> _THE TASK_
Scan the material for the word "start" and return every matching line.

> _INFORMATION PROVIDED_
· · ·

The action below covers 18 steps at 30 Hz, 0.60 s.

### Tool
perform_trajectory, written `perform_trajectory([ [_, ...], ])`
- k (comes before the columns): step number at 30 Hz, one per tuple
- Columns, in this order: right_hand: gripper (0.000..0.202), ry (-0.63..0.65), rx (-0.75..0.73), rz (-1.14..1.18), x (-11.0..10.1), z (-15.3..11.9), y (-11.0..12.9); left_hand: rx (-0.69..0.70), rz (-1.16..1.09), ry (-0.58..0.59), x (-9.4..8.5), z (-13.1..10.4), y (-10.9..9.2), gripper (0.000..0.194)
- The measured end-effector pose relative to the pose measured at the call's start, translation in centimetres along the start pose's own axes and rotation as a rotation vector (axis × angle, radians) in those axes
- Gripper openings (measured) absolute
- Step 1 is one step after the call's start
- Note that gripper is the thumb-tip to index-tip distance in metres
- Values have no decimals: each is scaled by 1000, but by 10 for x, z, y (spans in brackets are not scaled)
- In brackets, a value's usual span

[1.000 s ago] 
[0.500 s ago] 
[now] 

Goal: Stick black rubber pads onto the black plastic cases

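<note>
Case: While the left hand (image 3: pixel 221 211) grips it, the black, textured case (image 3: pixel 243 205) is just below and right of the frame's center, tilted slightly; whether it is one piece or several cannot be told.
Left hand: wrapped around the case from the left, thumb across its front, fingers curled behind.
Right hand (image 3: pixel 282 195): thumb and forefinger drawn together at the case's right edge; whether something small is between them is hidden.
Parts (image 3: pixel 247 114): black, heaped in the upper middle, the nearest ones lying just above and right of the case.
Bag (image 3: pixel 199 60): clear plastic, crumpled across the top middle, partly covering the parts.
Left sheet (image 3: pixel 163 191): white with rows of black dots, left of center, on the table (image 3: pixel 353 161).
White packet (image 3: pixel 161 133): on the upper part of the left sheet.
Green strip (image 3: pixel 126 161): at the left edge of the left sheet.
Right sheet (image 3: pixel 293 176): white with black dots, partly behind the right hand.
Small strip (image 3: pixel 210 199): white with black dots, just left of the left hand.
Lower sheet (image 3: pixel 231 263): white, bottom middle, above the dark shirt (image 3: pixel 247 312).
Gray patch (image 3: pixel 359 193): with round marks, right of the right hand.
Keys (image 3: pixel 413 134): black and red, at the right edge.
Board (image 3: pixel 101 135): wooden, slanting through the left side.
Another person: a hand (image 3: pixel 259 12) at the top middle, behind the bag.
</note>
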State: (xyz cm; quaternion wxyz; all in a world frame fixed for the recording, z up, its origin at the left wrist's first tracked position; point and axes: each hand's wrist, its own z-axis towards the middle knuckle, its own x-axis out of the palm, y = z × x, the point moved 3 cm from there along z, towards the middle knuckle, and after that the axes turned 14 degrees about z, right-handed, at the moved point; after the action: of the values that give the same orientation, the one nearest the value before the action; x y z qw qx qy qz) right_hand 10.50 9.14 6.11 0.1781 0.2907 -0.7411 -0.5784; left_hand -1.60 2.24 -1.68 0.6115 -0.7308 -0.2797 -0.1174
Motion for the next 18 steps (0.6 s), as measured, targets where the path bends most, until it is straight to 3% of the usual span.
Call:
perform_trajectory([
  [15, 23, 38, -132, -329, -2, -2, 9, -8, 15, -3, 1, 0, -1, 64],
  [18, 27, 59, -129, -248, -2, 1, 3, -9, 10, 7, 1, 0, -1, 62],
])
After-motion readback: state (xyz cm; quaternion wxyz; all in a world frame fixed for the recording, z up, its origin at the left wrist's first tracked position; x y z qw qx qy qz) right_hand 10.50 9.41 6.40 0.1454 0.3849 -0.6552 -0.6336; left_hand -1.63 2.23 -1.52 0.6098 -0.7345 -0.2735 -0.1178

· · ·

> _WRITTEN SOLUTION_
- The measured end-effector pose relative to the pose measured at the call's start, translation in centimetres along the start pose's own axes and rotation as a rotation vector (axis × angle, radians) in those axes
- Step 1 is one step after the call's start

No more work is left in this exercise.